Data provided Block Start
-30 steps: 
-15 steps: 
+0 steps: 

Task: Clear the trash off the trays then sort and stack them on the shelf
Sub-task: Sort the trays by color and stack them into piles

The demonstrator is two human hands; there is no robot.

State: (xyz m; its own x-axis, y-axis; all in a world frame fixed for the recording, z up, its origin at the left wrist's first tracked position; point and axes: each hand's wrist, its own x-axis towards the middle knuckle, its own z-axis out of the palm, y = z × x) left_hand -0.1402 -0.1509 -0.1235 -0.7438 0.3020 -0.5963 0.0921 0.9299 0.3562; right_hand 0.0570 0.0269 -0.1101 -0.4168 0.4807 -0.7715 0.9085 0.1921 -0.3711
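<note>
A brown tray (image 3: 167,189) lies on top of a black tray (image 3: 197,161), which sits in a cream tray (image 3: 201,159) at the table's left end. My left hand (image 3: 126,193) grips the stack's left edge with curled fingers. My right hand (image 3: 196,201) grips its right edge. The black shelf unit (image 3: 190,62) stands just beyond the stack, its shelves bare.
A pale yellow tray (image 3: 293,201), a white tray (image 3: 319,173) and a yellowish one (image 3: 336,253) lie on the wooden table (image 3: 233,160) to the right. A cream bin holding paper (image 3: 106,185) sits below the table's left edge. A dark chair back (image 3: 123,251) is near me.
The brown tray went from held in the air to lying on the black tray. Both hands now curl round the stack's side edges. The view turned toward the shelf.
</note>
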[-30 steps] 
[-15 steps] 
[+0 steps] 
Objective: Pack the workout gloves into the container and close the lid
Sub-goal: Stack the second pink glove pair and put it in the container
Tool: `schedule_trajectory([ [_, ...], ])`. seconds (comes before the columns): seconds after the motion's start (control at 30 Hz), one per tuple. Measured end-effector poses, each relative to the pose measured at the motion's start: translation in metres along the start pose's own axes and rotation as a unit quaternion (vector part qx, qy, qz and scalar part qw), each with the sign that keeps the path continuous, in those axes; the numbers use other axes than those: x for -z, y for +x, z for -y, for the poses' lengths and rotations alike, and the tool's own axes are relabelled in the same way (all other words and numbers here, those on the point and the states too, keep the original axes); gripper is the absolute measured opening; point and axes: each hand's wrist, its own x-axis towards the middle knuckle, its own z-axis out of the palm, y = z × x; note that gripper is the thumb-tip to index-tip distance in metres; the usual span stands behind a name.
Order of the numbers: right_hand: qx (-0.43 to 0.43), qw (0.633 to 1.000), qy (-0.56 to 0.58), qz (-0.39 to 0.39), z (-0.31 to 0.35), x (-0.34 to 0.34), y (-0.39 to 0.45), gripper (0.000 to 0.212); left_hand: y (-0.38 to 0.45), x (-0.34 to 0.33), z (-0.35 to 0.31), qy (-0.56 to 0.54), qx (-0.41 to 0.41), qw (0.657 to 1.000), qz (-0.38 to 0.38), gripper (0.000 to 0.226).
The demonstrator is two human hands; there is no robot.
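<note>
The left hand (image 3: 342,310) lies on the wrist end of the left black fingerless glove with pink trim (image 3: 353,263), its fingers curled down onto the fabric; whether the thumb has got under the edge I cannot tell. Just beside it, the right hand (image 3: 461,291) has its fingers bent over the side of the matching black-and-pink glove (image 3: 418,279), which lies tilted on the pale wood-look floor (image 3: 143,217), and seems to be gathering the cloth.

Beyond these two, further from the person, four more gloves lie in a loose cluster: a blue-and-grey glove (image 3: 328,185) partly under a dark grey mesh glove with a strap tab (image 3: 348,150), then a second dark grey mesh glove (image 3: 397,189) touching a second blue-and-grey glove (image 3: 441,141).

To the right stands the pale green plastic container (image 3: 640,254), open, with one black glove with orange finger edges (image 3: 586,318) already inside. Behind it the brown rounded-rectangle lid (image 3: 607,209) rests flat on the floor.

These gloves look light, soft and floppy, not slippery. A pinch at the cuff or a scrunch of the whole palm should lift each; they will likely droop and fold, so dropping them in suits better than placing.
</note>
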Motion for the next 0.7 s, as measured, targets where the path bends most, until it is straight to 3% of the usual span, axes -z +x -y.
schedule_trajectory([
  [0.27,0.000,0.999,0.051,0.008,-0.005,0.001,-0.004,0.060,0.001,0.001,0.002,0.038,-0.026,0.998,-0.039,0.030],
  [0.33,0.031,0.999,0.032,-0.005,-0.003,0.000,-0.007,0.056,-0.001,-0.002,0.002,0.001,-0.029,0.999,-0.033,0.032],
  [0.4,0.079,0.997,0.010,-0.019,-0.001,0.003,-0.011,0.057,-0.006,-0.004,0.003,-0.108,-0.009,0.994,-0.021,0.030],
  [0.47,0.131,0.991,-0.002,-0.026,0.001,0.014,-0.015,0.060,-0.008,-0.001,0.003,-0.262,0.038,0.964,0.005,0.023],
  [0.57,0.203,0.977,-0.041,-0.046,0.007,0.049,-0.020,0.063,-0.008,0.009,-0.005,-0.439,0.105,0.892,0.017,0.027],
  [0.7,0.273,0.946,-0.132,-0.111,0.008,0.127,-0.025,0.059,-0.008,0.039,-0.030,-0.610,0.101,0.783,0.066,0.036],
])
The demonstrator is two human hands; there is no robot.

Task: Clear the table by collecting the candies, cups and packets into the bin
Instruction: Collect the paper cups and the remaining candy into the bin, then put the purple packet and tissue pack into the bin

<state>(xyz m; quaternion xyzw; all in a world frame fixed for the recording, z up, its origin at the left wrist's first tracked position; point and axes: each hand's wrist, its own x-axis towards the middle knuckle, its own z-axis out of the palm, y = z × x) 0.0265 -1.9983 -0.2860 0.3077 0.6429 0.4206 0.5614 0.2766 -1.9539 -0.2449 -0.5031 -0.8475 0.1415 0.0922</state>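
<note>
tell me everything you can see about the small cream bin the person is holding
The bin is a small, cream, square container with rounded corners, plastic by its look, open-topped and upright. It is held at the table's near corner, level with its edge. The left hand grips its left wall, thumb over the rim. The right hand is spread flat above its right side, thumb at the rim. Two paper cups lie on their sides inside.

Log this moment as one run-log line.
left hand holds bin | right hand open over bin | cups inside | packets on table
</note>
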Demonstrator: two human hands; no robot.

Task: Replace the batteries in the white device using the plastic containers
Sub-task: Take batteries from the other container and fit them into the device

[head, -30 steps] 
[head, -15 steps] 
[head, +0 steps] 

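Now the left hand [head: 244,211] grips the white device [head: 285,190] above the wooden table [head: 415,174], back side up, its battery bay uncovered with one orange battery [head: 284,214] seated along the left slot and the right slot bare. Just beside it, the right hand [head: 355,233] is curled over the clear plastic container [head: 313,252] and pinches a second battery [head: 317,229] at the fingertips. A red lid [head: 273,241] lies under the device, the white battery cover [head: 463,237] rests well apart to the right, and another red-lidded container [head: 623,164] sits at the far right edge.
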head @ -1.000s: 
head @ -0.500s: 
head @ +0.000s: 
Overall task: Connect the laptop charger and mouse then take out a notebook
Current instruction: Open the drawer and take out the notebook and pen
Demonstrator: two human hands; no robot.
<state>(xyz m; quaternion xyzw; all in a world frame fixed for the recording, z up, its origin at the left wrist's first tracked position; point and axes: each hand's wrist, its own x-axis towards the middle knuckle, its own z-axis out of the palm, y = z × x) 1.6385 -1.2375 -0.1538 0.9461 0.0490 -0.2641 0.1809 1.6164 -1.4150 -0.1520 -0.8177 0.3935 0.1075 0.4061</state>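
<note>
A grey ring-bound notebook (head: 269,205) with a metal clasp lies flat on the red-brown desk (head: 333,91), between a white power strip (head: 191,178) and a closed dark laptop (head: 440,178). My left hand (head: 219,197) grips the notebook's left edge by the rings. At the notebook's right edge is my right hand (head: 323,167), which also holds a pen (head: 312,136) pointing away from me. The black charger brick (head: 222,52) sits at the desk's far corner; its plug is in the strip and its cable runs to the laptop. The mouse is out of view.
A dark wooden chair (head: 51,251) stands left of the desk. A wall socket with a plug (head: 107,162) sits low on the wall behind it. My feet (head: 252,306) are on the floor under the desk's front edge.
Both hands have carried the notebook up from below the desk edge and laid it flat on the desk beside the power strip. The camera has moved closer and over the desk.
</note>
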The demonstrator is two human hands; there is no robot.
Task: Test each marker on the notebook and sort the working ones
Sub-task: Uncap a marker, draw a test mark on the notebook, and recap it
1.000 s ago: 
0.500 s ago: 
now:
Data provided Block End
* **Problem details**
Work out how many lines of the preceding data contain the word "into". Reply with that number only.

* **Answer space**
5